Data provided:
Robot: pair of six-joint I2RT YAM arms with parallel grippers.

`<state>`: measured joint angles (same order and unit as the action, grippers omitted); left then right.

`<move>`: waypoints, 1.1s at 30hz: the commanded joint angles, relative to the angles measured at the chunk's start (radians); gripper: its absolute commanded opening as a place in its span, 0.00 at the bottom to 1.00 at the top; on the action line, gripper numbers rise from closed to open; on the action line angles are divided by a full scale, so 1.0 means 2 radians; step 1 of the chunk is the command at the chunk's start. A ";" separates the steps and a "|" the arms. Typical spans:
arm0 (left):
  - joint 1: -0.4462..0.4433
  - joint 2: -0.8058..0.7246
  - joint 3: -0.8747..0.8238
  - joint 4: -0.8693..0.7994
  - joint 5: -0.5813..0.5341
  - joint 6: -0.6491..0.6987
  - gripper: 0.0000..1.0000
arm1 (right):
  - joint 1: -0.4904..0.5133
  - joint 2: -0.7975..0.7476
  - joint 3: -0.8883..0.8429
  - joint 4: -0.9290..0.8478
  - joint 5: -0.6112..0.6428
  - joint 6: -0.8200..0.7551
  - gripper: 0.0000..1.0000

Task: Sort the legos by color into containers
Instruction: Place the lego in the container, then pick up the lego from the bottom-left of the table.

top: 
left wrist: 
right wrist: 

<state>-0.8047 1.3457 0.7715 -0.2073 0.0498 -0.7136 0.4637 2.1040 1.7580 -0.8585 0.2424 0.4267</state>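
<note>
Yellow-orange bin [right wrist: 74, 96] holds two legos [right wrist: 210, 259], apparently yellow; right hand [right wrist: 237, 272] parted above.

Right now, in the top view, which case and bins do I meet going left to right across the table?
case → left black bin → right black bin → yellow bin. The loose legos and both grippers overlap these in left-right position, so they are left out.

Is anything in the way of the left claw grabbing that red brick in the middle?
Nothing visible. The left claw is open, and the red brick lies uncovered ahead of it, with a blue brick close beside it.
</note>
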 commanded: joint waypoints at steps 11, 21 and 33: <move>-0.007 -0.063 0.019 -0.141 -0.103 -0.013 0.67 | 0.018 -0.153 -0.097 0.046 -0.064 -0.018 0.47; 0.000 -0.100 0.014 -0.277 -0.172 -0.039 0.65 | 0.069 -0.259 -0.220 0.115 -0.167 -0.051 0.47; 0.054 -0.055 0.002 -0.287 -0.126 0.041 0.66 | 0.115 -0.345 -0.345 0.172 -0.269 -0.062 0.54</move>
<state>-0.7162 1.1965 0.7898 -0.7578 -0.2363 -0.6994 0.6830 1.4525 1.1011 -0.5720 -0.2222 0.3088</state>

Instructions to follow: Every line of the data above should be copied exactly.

Task answer:
Robot: pair of six-joint I2RT YAM arms with parallel grippers.

`<state>`: measured joint angles (same order and unit as the action, grippers omitted); left then right.

`<move>`: waypoints, 1.1s at 30hz: the commanded joint angles, relative to the angles measured at the chunk's start (radians); gripper: its absolute commanded opening as a place in its span, 0.00 at the bottom to 1.00 at the top; on the action line, gripper numbers rise from closed to open; on the action line angles are divided by a full scale, so 1.0 means 2 radians; step 1 of the chunk is the command at the chunk's start. A ";" separates the steps and a "|" the arms. Typical spans:
arm0 (left):
  - joint 1: -0.4462..0.4433
  - joint 2: -0.8058..0.7246
  - joint 3: -0.8747..0.8238
  - joint 4: -0.8693..0.7994
  - joint 5: -0.5813..0.5341
  - joint 6: -0.6491..0.6987
  - gripper: 0.0000..1.0000
arm1 (right):
  - joint 1: -0.4904..0.5133
  - joint 2: -0.7975..0.7476
  - joint 3: -0.8883..0.8429
  - joint 4: -0.9290..0.8478
  - joint 5: -0.6112..0.6428
  - joint 6: -0.8200..0.7551
  - gripper: 0.0000..1.0000

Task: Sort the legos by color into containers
Instruction: Place the lego in the container, then pick up the lego from the bottom-left of the table.

top: 
left wrist: 
right wrist: 

<state>-0.8047 1.3457 0.7715 -0.2073 0.0498 -0.7136 0.4637 2.1040 1.7580 -0.8585 0.2424 0.4267</state>
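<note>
Yellow-orange bin [right wrist: 74, 96] holds two legos [right wrist: 210, 259], apparently yellow; right hand [right wrist: 237, 272] parted above.

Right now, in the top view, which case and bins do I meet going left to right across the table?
case → left black bin → right black bin → yellow bin. The loose legos and both grippers overlap these in left-right position, so they are left out.

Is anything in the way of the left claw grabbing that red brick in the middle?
Nothing visible. The left claw is open, and the red brick lies uncovered ahead of it, with a blue brick close beside it.
</note>
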 commanded: joint waypoints at steps 11, 21 and 33: <move>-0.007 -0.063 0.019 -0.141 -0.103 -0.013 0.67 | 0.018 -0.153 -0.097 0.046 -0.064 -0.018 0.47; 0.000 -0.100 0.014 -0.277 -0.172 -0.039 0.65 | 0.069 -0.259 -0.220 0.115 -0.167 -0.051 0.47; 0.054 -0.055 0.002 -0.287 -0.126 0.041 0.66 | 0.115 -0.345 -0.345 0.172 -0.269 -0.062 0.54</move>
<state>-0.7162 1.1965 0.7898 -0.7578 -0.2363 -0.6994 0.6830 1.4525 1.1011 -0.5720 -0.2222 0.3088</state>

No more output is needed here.